Enlightened by GTPPO [36], we propose a destination prediction strategy without scene semantic segmentation to maintain lightweight. Specifically, we use two LSTMs to extract sequential position information from observed and future predicted spatial coordinates. Afterward, two fully connected (FC) layers are introduced to map the position information into 32-dimensional destination-aware latent vectors $D_i$ and $\hat{D_i}$. Considering the observed ground-truth spatial coordinates contain the information about potential destinations, we minimize the KL divergence between $D_i$ and $\hat{D_i}$ during training.

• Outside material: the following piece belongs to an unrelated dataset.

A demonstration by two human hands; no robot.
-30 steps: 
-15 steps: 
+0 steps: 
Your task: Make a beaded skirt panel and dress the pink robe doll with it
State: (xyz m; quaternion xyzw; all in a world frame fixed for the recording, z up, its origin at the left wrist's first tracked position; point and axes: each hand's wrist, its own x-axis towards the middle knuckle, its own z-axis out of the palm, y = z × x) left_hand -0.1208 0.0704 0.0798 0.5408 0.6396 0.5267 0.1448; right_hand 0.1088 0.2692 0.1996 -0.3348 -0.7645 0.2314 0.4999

Subsequently, the latent vector $D_i$ learned from observed coordinates can provide destination information that can guide the decoding module to generate more precise future trajectories.

$F_\textrm{dec}(\cdot )$ denotes the LSTM-based decoding module with learnable parameter $W_d$, which generates future trajectories based on the encoded motion feature vector, the hidden state, and the destination-aware latent vector, as follows:

$$\begin{aligned} Q_i^{T_{\textrm{obs}+1}} = F_\textrm{dec} \left( H_i^{T_\textrm{obs}}, Z_i^{T_\textrm{obs}} \Vert D_i; W_d \right) \end{aligned}$$

(5)

$$\begin{aligned} \left\{ \Delta x_i^{T_{\textrm{obs}+1}}, \Delta y_i^{T_{\textrm{obs}+1}} \right\} = \delta \left( Q_i^{T_{\textrm{obs}+1}}, W_c \right) \end{aligned}$$

(6)

where $\Vert $ denotes the concatenation operation. $\delta (\cdot )$ is a linear transformation layer ( $W_c$ is its learnable parameter) that converts the hidden state of the decoder $Q_i^{T_{\textrm{obs}+1}}$ into the predicted relative displacement $\left\{ \Delta x_i^{T_{\textrm{obs}+1}}, \Delta y_i^{T_{\textrm{obs}+1}} \right\} $, which is further used to forecast pedestrian $P_i$’s future trajectory $\hat{Y_i}$ through the inverse operation of Eqs. (3) and (4). Figure 3 shows the DO-TP. Afterward, the model in a local scene changes from $\omega _g$ to $\omega _{g+1}^k$ (k represents the serial number of client scenes involved).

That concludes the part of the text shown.